[Stored items from a collection]
******************************

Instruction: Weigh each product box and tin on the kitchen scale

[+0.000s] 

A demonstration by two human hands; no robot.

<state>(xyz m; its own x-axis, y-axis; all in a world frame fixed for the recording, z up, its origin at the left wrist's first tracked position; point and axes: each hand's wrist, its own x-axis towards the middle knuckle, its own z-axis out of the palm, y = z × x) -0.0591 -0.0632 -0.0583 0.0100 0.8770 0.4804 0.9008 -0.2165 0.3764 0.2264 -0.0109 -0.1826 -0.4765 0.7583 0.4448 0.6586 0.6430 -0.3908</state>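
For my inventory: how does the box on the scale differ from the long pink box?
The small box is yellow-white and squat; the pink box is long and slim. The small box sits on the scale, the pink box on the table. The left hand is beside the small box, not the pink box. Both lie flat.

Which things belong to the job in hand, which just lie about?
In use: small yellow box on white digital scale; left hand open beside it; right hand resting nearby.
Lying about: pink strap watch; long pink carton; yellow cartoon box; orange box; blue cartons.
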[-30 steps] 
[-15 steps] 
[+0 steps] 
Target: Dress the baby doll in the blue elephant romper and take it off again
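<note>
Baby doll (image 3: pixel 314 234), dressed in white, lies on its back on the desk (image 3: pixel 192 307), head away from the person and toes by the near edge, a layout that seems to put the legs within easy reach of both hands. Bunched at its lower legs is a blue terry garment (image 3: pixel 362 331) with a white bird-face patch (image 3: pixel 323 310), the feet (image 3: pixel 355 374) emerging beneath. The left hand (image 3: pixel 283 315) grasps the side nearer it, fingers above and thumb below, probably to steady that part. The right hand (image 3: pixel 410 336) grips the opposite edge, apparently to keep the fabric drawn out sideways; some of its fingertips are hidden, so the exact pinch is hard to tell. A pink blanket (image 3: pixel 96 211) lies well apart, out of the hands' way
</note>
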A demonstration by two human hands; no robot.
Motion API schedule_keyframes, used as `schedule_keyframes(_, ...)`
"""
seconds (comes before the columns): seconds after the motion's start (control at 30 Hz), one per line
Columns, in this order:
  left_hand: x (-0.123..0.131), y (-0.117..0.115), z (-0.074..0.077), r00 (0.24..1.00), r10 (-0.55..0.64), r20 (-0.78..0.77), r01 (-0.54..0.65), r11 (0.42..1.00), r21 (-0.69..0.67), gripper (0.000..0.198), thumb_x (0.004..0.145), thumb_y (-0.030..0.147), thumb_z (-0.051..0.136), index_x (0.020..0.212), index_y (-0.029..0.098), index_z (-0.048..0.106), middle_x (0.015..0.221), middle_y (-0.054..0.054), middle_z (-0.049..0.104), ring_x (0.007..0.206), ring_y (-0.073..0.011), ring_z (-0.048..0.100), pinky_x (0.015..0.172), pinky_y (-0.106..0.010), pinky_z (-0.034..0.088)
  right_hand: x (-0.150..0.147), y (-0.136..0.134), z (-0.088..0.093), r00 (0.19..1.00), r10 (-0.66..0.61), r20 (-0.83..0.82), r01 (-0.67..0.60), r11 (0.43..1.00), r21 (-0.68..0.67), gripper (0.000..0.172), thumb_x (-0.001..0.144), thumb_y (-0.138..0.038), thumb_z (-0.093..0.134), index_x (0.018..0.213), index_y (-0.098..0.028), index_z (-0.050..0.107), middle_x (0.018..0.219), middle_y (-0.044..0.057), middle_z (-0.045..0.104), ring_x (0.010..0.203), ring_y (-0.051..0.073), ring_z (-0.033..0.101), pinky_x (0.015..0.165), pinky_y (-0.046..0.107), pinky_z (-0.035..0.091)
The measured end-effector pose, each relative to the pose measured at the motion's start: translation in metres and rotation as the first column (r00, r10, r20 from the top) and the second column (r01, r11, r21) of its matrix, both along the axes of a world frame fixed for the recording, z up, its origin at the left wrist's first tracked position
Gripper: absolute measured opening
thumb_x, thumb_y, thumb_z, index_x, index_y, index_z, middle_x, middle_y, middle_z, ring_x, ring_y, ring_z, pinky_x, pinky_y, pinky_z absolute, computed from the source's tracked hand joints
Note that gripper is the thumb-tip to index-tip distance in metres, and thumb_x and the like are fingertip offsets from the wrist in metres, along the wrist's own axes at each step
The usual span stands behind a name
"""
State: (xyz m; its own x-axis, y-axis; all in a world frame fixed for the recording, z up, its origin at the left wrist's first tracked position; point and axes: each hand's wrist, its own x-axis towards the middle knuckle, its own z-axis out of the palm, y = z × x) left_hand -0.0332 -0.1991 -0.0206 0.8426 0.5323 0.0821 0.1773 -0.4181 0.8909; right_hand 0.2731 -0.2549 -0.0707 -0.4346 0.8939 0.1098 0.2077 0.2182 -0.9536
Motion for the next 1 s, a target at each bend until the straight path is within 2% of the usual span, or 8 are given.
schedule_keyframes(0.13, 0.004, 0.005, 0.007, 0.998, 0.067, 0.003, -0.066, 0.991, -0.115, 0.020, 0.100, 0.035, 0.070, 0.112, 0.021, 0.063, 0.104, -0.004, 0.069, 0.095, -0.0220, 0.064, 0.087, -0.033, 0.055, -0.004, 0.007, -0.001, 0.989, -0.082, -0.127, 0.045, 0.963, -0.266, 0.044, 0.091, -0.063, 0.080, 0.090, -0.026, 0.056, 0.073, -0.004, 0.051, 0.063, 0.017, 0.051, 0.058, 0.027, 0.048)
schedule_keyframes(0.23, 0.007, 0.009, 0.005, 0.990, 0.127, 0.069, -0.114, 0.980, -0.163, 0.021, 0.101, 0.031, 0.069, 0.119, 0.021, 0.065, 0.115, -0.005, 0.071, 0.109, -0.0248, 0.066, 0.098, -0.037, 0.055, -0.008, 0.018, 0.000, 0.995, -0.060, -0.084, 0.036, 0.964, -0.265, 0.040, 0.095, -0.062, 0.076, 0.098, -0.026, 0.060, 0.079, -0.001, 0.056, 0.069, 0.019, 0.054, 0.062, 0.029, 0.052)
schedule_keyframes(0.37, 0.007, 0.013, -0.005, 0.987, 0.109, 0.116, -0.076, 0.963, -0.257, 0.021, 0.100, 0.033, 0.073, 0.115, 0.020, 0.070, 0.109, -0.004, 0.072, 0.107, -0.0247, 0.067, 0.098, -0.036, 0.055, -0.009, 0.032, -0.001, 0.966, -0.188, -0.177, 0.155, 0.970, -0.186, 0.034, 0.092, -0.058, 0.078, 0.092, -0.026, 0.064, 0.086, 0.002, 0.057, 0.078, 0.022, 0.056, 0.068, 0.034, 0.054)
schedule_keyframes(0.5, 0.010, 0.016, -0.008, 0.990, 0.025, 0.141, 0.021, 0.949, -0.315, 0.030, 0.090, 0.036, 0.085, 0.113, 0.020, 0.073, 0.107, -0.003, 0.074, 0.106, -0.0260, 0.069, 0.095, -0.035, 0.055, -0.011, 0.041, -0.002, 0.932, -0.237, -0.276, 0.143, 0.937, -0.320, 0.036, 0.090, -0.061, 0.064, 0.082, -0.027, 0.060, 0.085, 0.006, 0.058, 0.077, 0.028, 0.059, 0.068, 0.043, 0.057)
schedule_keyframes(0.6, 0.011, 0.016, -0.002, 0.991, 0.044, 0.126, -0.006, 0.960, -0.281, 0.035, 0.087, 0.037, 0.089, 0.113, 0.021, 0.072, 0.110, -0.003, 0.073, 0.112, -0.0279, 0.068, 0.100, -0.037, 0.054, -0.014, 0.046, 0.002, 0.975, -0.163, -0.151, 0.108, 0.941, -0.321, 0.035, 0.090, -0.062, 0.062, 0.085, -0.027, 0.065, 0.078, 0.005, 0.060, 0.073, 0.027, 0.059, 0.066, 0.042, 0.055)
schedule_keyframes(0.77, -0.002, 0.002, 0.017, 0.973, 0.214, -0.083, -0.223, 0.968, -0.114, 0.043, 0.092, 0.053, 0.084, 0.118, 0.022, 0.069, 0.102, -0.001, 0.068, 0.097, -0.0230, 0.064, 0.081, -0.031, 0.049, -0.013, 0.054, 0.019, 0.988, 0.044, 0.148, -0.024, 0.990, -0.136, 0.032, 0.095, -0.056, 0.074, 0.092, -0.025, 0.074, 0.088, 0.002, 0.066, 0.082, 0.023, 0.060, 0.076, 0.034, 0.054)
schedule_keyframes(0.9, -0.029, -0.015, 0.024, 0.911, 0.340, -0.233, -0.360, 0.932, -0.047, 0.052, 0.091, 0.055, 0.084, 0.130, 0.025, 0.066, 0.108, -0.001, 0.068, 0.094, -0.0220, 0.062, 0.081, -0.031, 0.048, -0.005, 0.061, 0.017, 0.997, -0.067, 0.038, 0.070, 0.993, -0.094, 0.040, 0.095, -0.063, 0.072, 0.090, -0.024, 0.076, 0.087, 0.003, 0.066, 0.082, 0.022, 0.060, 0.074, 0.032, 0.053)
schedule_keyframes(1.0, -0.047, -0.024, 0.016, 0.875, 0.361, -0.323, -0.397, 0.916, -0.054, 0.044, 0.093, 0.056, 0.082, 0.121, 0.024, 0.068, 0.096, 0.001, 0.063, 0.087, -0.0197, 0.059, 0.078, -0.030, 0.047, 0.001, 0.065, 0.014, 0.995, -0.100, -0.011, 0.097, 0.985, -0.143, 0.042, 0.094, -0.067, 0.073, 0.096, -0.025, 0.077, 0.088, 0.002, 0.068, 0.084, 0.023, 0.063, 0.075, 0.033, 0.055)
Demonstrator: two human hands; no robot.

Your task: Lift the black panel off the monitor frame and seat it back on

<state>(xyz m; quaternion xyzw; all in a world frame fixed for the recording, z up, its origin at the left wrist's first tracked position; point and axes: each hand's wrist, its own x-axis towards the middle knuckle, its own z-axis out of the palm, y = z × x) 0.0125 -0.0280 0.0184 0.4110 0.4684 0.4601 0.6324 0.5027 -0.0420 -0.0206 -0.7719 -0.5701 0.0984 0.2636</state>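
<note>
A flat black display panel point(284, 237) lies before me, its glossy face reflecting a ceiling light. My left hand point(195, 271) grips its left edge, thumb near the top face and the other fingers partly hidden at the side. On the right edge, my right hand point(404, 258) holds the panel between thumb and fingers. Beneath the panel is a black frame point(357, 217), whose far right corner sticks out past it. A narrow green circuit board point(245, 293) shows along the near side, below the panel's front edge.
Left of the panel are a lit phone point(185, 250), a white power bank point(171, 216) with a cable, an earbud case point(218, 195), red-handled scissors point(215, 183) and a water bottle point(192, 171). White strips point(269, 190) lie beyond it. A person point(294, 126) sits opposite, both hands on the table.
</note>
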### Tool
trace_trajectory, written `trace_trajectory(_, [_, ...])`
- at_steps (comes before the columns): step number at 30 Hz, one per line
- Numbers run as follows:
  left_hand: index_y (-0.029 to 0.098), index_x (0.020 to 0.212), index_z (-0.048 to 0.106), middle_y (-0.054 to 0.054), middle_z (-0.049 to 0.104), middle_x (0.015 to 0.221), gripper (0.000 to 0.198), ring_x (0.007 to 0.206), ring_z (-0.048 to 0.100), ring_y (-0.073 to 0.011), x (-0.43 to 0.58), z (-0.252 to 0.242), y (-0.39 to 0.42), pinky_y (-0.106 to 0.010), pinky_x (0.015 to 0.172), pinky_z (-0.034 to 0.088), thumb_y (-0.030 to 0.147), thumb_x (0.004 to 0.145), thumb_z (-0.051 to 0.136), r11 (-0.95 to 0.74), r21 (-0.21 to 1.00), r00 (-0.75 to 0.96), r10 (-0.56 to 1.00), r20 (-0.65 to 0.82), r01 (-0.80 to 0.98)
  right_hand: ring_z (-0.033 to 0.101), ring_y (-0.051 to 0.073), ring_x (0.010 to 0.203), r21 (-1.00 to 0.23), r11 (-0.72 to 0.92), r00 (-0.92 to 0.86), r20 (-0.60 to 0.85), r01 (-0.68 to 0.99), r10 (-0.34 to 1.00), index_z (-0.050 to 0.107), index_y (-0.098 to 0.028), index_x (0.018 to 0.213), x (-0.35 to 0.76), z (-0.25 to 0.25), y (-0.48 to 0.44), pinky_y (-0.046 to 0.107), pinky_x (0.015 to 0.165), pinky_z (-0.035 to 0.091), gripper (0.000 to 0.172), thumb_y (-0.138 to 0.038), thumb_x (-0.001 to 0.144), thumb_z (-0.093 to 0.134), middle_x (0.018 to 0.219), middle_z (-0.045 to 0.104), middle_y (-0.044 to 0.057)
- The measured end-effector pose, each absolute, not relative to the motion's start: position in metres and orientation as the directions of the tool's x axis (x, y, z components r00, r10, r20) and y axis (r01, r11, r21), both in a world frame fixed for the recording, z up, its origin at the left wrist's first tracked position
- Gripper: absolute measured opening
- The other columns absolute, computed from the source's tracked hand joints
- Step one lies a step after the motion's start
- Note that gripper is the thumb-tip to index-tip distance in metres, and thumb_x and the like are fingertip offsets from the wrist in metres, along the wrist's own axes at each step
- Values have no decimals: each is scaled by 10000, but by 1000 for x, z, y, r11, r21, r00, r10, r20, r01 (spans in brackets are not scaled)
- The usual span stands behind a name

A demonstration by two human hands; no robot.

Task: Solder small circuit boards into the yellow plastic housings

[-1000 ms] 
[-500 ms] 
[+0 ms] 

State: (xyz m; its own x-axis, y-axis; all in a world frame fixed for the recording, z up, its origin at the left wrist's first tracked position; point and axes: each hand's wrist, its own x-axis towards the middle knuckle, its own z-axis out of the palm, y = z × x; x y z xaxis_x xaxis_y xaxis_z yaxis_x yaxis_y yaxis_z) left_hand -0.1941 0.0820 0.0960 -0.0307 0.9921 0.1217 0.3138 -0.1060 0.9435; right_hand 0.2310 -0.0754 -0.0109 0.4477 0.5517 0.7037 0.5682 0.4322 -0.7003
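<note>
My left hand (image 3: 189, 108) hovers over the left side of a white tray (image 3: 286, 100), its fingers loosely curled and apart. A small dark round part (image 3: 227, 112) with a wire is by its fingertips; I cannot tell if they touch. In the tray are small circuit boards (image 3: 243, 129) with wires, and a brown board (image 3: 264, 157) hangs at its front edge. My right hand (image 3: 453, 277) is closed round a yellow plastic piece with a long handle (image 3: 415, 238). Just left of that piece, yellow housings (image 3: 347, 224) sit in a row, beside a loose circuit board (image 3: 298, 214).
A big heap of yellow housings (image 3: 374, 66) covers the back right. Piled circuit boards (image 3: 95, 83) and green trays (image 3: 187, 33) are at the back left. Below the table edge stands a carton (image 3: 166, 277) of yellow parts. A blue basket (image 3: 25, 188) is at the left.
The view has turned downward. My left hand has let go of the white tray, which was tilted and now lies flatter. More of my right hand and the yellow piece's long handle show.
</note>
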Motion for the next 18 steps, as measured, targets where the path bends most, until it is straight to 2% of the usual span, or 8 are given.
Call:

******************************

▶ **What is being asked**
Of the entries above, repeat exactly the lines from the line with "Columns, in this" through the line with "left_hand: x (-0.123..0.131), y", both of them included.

▶ **Answer to this problem**
Columns, in this order:
  left_hand: x (-0.123..0.131), y (-0.117..0.115), z (-0.074..0.077), r00 (0.24..1.00), r10 (-0.55..0.64), r20 (-0.78..0.77), r01 (-0.54..0.65), r11 (0.42..1.00), r21 (-0.69..0.67), gripper (0.000..0.198), thumb_x (0.004..0.145), thumb_y (-0.030..0.147), thumb_z (-0.051..0.136), index_x (0.020..0.212), index_y (-0.029..0.098), index_z (-0.048..0.106), middle_x (0.015..0.221), middle_y (-0.054..0.054), middle_z (-0.049..0.104), ring_x (0.007..0.206), ring_y (-0.073..0.011), ring_z (-0.048..0.100), pinky_x (0.015..0.172), pinky_y (-0.106..0.010), pinky_z (-0.034..0.088)

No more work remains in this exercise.